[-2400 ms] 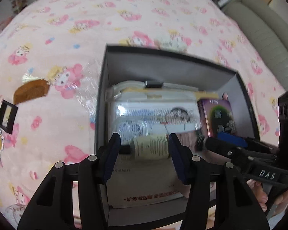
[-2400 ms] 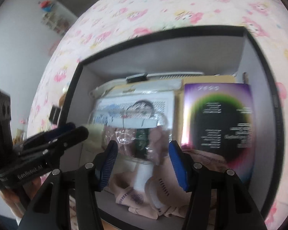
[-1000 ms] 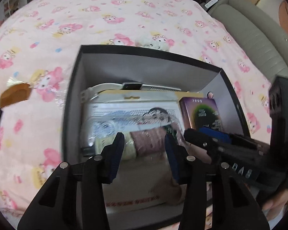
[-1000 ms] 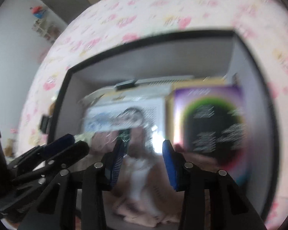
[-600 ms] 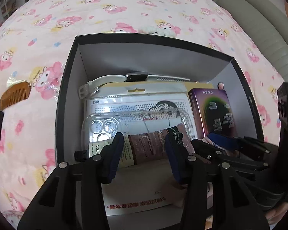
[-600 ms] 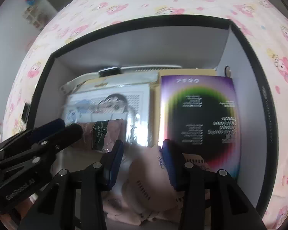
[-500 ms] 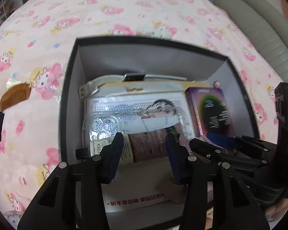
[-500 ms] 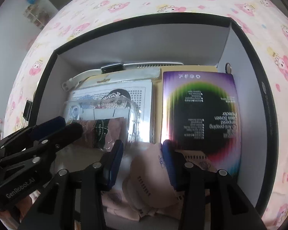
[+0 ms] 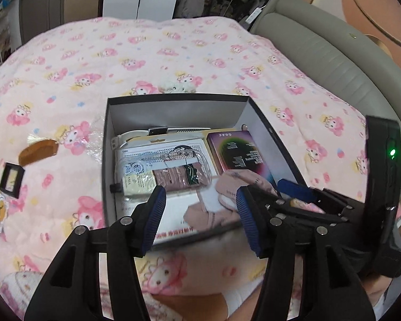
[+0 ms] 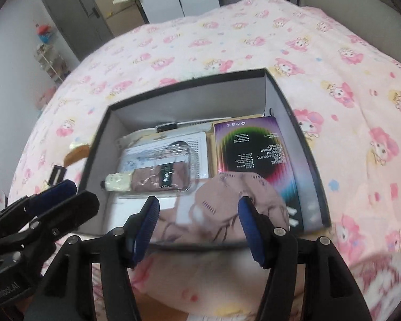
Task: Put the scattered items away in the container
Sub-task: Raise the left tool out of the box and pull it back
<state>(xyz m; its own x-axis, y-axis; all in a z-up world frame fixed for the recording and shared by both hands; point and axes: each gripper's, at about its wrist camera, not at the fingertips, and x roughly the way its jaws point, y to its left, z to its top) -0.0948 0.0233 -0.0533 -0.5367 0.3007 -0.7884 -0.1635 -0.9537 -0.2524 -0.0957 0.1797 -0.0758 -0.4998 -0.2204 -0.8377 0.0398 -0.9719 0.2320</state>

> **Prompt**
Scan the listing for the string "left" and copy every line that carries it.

> **Task output**
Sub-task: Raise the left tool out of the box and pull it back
<state>(xyz m; its own x-axis, y-axis; all in a z-up world frame fixed for the recording and shared by both hands; point and axes: each gripper's, at about its wrist camera, not at the fingertips, and x roughly the way its jaws point, y to its left, z to its top) -0.0948 0.0233 -0.0533 -0.5367 0.3007 -0.7884 -0.1635 -0.9537 -0.2524 -0.0957 0.1797 -0.0758 -0.4998 -0.2204 -0.8377 0.0398 -0.9719 0.2320</state>

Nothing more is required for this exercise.